S5Utis: Structured State-Space Sequence SegNeXt UNet-like Tongue Image Segmentation in Traditional Chinese Medicine

Donglei Song,Hongda Zhang,Lida Shi,Hao Xu,Ying Xu
DOI: https://doi.org/10.3390/s24134046
IF: 3.9
2024-06-21
Sensors
Abstract:Intelligent Traditional Chinese Medicine can provide people with a convenient way to participate in daily health care. The ease of acceptance of Traditional Chinese Medicine is also a major advantage in promoting health management. In Traditional Chinese Medicine, tongue imaging is an important step in the examination process. The segmentation and processing of the tongue image directly affects the results of intelligent Traditional Chinese Medicine diagnosis. As intelligent Traditional Chinese Medicine continues to develop, remote diagnosis and patient participation will play important roles. Smartphone sensor cameras can provide irreplaceable data collection capabilities in enhancing interaction in smart Traditional Chinese Medicine. However, these factors lead to differences in the size and quality of the captured images due to factors such as differences in shooting equipment, professionalism of the photographer, and the subject's cooperation. Most current tongue image segmentation algorithms are based on data collected by professional tongue diagnosis instruments in standard environments, and are not able to demonstrate the tongue image segmentation effect in complex environments. Therefore, we propose a segmentation algorithm for tongue images collected in complex multi-device and multi-user environments. We use convolutional attention and extend state space models to the 2D environment in the encoder. Then, cross-layer connection fusion is used in the decoder part to fuse shallow texture and deep semantic features. Through segmentation experiments on tongue image datasets collected by patients and doctors in real-world settings, our algorithm significantly improves segmentation performance and accuracy.
engineering, electrical & electronic,chemistry, analytical,instruments & instrumentation
What problem does this paper attempt to address?

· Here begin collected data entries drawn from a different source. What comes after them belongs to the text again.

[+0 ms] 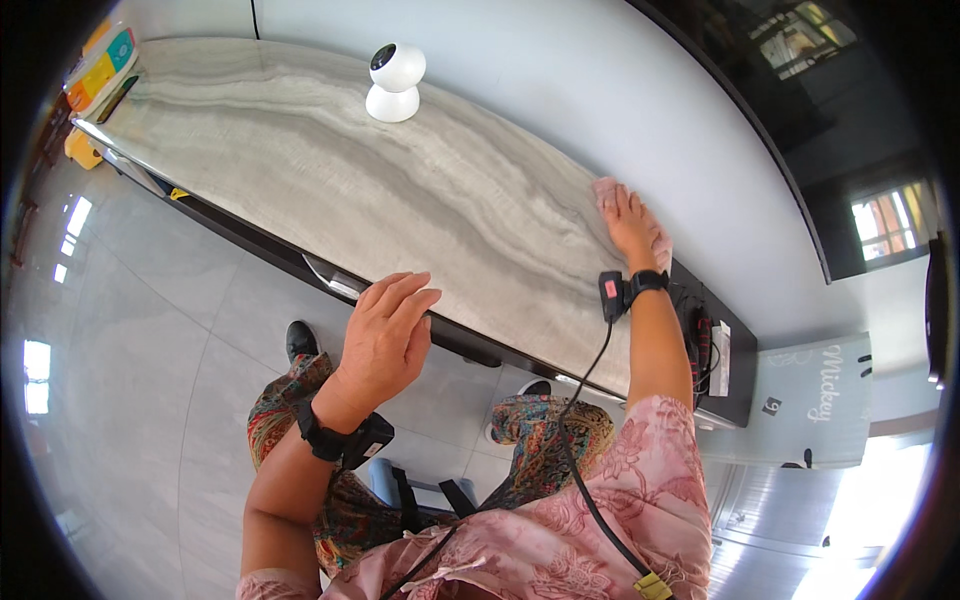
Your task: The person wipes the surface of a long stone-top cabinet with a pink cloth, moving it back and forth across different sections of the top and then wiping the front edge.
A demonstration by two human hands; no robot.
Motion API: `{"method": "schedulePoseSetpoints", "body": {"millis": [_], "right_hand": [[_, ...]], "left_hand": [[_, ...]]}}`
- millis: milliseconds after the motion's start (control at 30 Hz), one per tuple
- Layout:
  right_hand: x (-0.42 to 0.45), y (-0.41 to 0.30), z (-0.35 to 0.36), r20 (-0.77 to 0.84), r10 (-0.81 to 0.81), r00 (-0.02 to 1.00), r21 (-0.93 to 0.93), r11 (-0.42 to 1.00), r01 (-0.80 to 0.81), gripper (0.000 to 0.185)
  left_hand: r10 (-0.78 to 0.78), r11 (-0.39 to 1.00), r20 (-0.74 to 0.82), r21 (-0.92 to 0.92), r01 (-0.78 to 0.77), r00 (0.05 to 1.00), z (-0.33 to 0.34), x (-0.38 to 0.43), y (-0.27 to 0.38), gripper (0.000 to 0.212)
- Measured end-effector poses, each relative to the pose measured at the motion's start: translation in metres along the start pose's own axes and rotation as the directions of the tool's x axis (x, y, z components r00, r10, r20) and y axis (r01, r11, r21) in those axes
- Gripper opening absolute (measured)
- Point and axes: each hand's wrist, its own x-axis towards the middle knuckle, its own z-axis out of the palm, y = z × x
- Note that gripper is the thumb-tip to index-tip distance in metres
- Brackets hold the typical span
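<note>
My right hand (630, 221) lies flat on a pink cloth (606, 192), pressing it to the marble-patterned cabinet top (465, 217) close to the wall. Part of the cloth is hidden under the palm, and more of it shows along the wrist. My left hand (386, 334) hovers by the front edge of the cabinet with nothing in it, its fingers loosely bent and the thumb apart. Both wrists carry black strapped devices, and a cable runs from the right one (611, 296).
A white security camera (395, 82) stands near the wall. Colourful toys (105, 71) and a dark flat object (118, 99) sit at the far left end. On the right lie cables and black-red items (703, 337). A large television (795, 127) overhangs from the wall.
</note>
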Motion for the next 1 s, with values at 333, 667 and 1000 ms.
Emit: {"method": "schedulePoseSetpoints", "body": {"millis": [333, 667, 1000], "right_hand": [[-0.192, -0.054, -0.019, 0.055, -0.611, 0.790, -0.045, 0.789, 0.613, 0.061], [-0.070, -0.189, -0.021, 0.030, -0.701, 0.713, -0.027, 0.712, 0.701, 0.057], [-0.007, -0.224, -0.024, 0.039, -0.521, 0.853, 0.000, 0.853, 0.522, 0.057]], "left_hand": [[-0.008, 0.994, 0.094, 0.112, -0.003, 0.996, 0.031, -0.007, -0.018, 0.038], [-0.092, 0.991, 0.113, 0.102, 0.081, 0.989, 0.018, -0.014, -0.017, 0.038], [-0.068, 0.997, 0.078, 0.034, 0.066, 0.995, 0.020, 0.000, -0.016, 0.040]]}}
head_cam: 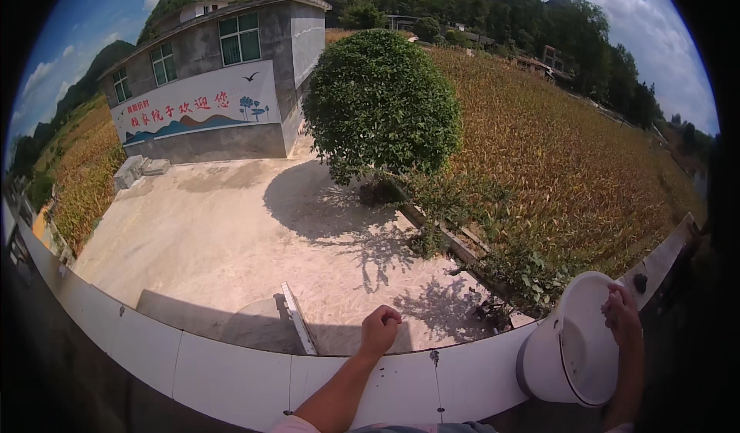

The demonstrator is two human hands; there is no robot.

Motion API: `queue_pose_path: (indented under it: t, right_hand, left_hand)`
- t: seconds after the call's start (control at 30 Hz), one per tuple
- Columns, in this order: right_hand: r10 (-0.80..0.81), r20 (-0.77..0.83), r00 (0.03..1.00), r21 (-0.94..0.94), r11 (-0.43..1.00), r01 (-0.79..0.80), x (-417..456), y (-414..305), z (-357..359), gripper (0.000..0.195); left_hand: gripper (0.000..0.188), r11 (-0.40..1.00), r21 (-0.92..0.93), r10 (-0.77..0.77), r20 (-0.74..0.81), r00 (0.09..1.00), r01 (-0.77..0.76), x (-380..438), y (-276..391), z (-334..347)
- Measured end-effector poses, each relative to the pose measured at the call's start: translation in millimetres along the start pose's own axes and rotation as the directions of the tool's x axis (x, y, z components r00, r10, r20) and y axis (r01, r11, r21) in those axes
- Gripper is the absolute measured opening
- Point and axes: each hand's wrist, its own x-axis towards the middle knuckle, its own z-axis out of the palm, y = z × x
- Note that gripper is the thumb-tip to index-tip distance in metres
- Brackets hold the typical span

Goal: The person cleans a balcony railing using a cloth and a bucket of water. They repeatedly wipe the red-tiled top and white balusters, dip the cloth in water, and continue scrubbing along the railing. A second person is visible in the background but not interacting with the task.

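Observation:
A white plastic bucket (584, 340) with a thin handle lies tilted on the white-tiled parapet ledge (335, 378) at the right, its mouth turned toward the right side of the view. My right hand (621, 311) is at the bucket's rim, fingers curled; whether it grips the rim or holds something small and pale is unclear. My left hand (381, 329) is curled into a loose fist above the outer edge of the ledge, and nothing can be seen in it. Small dark crumbs lie on the tiles near my left forearm.
Beyond the ledge lies a concrete yard (191, 225), well below. A rounded green tree (381, 103) and shrubs stand beside a low kerb, with a dry cornfield (555, 161) behind. A grey building (202, 92) bears a painted banner. A dark lump (640, 283) rests on the ledge past the bucket.

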Motion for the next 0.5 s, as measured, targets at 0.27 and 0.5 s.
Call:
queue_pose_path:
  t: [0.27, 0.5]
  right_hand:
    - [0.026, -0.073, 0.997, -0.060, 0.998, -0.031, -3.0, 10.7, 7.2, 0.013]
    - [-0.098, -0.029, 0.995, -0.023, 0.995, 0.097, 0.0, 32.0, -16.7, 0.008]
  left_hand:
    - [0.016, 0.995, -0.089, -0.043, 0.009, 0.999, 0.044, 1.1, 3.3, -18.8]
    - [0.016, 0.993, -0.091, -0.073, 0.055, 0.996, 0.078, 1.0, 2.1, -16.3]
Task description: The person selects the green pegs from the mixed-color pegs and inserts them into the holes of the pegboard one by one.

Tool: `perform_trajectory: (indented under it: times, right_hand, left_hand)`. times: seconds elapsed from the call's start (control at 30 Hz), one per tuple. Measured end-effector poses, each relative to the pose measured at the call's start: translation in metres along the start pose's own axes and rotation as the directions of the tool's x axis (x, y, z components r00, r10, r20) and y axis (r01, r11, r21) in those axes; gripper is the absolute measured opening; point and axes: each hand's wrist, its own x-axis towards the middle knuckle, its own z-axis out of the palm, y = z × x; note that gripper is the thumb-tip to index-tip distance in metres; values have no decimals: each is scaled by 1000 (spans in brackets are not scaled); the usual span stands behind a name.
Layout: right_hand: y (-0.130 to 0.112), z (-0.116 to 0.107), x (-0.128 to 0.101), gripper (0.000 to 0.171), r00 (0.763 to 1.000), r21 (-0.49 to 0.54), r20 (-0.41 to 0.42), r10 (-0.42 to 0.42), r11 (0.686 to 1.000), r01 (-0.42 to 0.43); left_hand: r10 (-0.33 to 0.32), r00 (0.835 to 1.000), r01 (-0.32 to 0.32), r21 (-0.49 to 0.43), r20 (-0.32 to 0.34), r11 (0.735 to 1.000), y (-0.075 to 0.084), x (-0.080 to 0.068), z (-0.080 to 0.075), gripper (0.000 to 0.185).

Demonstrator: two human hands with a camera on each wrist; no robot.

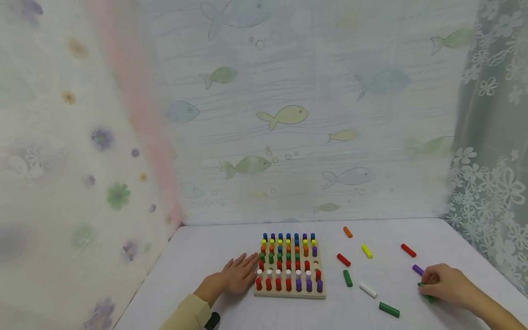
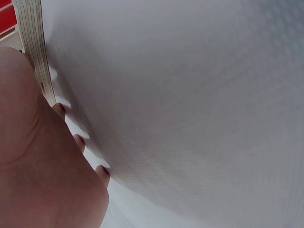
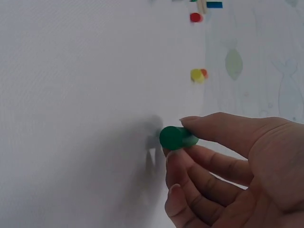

The paper mainly focuses on the segmentation problem of tongue images in traditional Chinese medicine, especially in the context of complex multi-device and multi-user environments. With the development of technology and increasing attention to health management, smartphone sensor cameras provide convenience for remote medical care and intelligent traditional Chinese medicine. Tongue image is an important step in traditional Chinese medicine diagnosis, and the quality and segmentation effect of its image directly affect the accuracy of intelligent traditional Chinese medicine diagnosis. Currently, most tongue image segmentation algorithms rely on data collected by professional devices in standardized environments and cannot adapt to the complex environments in the real world. Therefore, the paper proposes a new algorithm called S5Utis (Structured State-Space Sequence SegNeXt UNet-like Tongue Image Segmentation), which utilizes convolutional attention mechanism and a structured state-space sequence model (S4) extended to 2D environment. In the decoder part, shallow texture features and deep semantic features are fused through cross-layer connections to improve the segmentation performance and accuracy of tongue images collected under different devices and user conditions. The experiments show that S5Utis achieves better segmentation accuracy on tongue images taken by non-professional devices and non-laboratory personnel, and has advantages over other popular semantic segmentation networks. The main contributions of the paper include designing a tongue image segmentation model based on the SegNeXt network, using improved S4-2D convolution self-attention for multi-scale feature fusion, and adopting cross-layer connections and residual connections in the decoder for layer-wise upsampling to improve segmentation accuracy.